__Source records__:
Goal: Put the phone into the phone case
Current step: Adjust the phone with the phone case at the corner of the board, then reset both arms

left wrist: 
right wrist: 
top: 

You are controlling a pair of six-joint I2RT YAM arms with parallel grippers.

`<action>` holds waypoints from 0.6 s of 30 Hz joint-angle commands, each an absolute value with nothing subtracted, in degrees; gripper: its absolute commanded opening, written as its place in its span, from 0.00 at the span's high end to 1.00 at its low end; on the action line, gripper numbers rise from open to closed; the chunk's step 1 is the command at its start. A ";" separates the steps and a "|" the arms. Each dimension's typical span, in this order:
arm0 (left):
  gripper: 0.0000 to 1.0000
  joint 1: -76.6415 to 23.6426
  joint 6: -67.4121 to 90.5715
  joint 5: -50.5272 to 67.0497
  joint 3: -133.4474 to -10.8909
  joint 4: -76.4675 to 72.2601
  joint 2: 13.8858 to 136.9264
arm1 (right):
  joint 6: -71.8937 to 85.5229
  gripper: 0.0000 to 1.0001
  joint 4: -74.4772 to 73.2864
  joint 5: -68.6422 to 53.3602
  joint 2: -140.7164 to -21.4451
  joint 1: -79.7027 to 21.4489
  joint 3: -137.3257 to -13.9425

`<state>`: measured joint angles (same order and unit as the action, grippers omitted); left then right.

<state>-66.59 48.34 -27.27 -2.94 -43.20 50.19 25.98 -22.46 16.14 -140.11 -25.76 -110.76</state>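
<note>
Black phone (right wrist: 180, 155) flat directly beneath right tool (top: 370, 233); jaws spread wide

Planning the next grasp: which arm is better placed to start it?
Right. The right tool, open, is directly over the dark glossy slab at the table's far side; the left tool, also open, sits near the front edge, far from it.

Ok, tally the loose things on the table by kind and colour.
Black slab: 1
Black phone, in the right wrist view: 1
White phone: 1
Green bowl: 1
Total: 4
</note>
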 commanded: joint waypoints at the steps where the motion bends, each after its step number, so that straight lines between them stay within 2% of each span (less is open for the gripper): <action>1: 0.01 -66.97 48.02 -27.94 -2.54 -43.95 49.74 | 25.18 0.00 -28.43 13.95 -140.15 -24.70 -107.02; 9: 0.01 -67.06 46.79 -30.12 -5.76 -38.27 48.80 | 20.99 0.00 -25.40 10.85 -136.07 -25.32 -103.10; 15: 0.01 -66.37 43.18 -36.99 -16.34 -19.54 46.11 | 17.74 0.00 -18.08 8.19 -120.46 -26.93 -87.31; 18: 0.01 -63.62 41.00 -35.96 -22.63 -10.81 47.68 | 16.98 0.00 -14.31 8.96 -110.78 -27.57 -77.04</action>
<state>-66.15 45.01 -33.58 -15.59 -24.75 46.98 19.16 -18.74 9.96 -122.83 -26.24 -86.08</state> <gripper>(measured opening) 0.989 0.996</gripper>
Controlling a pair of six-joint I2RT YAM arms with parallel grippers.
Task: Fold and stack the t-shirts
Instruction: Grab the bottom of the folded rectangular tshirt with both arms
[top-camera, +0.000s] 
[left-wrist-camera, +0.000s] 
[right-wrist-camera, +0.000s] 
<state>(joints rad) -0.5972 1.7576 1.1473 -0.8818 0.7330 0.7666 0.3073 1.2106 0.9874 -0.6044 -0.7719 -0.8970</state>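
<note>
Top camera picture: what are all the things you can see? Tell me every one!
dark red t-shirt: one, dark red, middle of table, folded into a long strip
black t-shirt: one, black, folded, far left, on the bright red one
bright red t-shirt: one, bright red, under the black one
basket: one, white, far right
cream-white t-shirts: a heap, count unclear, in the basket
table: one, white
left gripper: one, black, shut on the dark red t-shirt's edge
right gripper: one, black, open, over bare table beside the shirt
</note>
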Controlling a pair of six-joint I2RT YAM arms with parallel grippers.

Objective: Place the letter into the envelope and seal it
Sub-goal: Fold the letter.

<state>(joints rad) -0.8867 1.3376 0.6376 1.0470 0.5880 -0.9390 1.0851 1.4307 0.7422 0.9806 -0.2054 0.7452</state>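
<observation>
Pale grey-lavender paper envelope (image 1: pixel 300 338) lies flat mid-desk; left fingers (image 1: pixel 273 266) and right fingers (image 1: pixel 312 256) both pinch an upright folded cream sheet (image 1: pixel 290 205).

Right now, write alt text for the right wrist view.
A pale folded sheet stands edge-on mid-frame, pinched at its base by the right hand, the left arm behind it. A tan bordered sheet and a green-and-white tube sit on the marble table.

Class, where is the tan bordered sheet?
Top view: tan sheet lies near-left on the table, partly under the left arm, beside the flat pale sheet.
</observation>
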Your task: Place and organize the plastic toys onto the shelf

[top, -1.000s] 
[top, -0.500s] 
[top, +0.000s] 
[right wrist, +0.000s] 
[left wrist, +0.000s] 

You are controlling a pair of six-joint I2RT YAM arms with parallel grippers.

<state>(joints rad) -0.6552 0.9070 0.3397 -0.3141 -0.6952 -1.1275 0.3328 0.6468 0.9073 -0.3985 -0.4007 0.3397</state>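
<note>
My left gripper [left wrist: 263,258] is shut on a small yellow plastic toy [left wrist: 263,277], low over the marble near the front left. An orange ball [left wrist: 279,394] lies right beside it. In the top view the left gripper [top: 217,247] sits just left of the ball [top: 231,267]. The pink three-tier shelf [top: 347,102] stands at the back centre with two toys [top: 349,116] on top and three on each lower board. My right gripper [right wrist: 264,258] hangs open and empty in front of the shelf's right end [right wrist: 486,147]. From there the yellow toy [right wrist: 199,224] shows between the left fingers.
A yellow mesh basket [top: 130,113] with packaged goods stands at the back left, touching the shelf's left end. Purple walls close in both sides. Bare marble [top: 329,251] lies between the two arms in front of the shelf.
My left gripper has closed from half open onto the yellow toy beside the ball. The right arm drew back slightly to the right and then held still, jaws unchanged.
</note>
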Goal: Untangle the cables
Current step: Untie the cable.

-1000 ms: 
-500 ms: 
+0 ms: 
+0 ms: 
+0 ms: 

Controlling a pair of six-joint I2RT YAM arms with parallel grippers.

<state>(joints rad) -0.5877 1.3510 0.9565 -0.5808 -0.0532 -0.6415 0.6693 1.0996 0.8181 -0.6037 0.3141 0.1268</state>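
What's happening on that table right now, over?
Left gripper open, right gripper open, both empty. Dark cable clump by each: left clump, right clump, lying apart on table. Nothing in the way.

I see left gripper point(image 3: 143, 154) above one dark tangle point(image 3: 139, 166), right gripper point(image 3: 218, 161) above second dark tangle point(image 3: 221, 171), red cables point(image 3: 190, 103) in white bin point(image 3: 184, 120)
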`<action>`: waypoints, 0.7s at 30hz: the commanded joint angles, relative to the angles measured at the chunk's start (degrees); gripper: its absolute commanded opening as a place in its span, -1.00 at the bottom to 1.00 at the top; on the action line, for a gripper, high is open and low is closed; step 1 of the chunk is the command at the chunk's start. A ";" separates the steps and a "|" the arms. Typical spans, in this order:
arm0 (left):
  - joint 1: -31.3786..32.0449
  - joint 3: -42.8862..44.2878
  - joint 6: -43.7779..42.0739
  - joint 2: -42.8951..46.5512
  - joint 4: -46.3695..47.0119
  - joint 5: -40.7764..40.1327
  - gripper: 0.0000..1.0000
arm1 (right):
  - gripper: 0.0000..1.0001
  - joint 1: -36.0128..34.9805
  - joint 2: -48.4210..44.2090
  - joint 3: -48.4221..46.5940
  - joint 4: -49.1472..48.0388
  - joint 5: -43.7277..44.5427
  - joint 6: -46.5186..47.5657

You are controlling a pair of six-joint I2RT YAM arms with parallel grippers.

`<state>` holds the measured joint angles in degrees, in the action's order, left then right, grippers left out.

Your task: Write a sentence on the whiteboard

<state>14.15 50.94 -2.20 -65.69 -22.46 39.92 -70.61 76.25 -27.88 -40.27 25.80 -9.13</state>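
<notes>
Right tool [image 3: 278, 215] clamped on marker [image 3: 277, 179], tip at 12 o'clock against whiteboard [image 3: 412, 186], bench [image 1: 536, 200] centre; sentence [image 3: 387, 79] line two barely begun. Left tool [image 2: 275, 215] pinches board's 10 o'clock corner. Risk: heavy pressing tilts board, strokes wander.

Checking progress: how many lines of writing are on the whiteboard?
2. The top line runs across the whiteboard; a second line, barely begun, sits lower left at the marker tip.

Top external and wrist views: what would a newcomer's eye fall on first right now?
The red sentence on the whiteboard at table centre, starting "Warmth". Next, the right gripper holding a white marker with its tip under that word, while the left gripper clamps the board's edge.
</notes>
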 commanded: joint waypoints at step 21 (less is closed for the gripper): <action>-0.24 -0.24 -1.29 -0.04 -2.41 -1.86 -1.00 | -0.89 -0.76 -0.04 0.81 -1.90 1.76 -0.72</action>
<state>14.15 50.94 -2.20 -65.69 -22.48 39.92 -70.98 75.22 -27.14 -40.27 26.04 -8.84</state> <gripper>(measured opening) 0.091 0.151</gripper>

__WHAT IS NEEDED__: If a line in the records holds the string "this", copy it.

__RESPONSE__:
`<action>` holds waypoints from 0.6 s of 30 Hz joint-angle commands, each an absolute value with nothing subtracted, in degrees; gripper: its absolute commanded opening, written as its place in its span, from 0.00 at the span's high end to 1.00 at its low end; on the action line, gripper numbers rise from open to closed; the chunk's step 1 is the command at its start. A ";" separates the steps and a "|" the arms. Each dimension's typical span, in this order:
`<action>`: waypoints, 0.7s at 30hz: the commanded joint angles, relative to the angles measured at the chunk's start (degrees); gripper: its absolute commanded opening as a place in its span, -1.00 at the bottom to 1.00 at the top; on the action line, for a gripper, high is open and low is closed; step 1 of the chunk is the command at the chunk's start. A ";" separates the steps and a "|" the arms. Typical spans, in this order:

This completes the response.